2. Papoulas Vermelhas, de Alai. Um panorama abrangente, rico em detalhes e escrito de forma irrepreensível, do que era o Tibete antes da ocupação pelo exército chinês. Através dos olhos de um jovem considerado idiota, membro de uma das famílias que dominavam a região, a idéia de uma terra habitada por iaques mansinhos e lamas pacíficos vai ficando para trás a cada página.

3. Um Barril de Risadas, um Vale de Lágrimas, de Jules Feiffer. Ilustrado pelo autor, este é um dos melhores infanto-juvenis que li este ano. Conta a história do Príncipe Roger, cuja bênção (ou maldição) era fazer com que todos que se aproximassem dele caíssem na risada. Aconselhado por um mago, Roger parte em busca da cura para o seu problema e encontra os tipos mais improváveis. Leve e divertido, vale a pena, até mesmo para adultos.

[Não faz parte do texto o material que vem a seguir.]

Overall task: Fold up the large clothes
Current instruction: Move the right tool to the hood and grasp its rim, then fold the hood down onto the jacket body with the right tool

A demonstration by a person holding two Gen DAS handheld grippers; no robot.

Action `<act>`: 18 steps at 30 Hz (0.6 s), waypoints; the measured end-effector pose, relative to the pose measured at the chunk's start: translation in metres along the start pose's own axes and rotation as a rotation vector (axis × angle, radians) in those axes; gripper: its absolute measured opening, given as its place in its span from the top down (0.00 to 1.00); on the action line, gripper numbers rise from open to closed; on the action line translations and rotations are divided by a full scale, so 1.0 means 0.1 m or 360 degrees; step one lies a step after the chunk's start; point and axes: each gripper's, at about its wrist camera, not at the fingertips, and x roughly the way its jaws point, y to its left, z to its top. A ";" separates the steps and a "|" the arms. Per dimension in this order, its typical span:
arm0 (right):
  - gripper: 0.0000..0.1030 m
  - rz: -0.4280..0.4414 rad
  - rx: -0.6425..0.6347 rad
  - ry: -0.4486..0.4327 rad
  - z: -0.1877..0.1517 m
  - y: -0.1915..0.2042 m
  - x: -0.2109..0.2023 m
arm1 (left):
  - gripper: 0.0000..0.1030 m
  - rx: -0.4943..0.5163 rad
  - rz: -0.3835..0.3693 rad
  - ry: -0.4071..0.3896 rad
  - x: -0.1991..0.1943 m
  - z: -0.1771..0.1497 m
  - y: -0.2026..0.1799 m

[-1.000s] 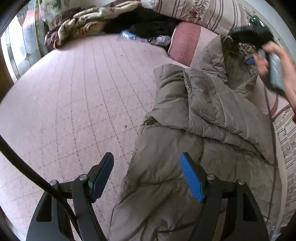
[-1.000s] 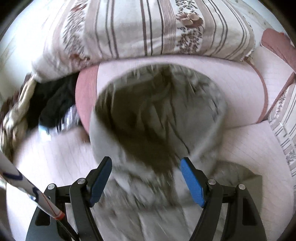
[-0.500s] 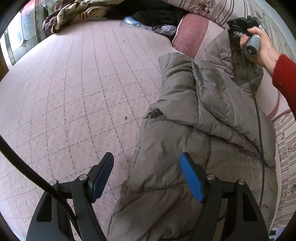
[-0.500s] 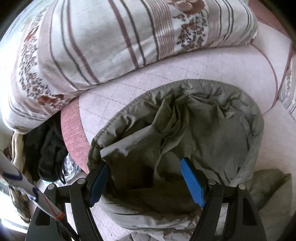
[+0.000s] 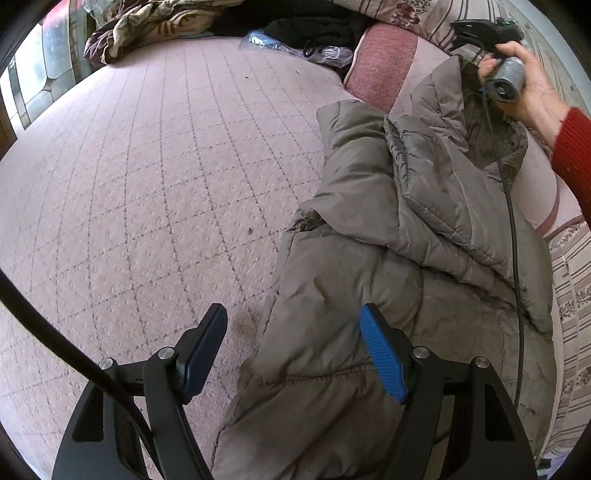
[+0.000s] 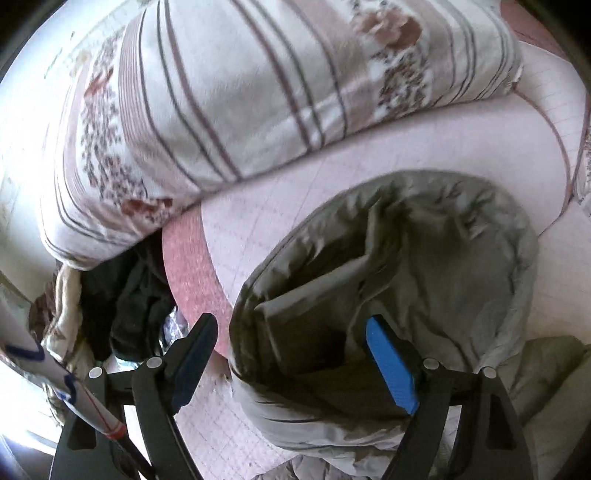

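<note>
A large olive-grey puffer jacket [image 5: 388, 251] lies lengthwise on a pink quilted bed [image 5: 147, 177], a sleeve folded across its body. My left gripper [image 5: 295, 354] is open and empty, low over the jacket's hem edge. The right gripper [image 5: 476, 29], held in a hand with a red sleeve, is at the hood end. In the right wrist view the right gripper [image 6: 291, 365] is open, its jaws straddling the left rim of the hood [image 6: 424, 258], not closed on it.
A striped floral pillow [image 6: 221, 92] and a pink bolster [image 6: 184, 266] lie just beyond the hood. Dark clothes [image 5: 314, 26], a plastic bag [image 5: 266, 40] and a patterned blanket [image 5: 147, 22] lie at the bed's far end. A black cable [image 5: 513, 240] trails over the jacket.
The left gripper has moved lower and closer to the jacket's hem. The right gripper has moved down and leftward onto the hood's rim, jaws still open.
</note>
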 end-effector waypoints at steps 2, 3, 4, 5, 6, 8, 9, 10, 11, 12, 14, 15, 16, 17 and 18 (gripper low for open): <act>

4. O Rei de Girgenti, de Andrea Camilleri. Partindo de uma notícia que leu, por acaso, em um velho jornal, o autor de vários livros policiais de sucesso escreveu (mais: imaginou!) a crônica de um camponês que, durante um curto período de tempo, se autoproclamou Rei da região italiana de Agrigento. Comecei a ler sem grandes expectativas, mas não consegui parar até chegar ao final.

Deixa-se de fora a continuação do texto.